What is required — For each line in the material below that holds "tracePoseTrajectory", copy that line.

Collected material —
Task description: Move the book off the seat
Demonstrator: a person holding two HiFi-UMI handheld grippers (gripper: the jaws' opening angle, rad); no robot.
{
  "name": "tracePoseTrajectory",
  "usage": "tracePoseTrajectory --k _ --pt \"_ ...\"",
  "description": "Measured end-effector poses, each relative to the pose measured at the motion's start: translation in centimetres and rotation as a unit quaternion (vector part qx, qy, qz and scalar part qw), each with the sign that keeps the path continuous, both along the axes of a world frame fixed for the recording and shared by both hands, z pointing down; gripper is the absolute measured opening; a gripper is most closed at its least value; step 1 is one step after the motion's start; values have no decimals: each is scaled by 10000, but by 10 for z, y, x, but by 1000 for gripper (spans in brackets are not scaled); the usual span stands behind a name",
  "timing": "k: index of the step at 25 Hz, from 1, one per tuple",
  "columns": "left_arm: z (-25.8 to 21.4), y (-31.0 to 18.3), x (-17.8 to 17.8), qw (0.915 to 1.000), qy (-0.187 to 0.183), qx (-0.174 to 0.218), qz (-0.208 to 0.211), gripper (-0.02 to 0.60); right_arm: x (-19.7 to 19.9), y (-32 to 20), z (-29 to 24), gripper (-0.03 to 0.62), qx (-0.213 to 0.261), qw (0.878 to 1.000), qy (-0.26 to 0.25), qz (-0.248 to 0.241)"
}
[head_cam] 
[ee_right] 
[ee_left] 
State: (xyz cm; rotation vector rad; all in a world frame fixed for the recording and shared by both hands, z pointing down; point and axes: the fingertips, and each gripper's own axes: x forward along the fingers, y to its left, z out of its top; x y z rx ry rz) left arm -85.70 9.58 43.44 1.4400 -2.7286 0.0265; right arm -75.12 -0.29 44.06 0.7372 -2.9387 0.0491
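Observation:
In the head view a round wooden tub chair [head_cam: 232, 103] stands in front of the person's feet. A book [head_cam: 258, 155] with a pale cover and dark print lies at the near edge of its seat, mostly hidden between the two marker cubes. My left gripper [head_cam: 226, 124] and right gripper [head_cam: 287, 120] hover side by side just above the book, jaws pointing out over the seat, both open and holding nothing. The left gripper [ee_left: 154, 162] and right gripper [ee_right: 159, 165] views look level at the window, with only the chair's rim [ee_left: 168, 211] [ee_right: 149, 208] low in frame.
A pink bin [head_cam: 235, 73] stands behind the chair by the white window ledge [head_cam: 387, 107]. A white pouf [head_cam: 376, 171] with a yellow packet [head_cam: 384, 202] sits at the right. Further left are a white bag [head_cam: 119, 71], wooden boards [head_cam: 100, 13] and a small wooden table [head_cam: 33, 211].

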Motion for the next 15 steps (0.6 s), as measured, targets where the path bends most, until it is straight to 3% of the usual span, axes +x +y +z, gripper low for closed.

Expected answer —
  "name": "tracePoseTrajectory",
  "usage": "tracePoseTrajectory --k _ --pt \"_ ...\"",

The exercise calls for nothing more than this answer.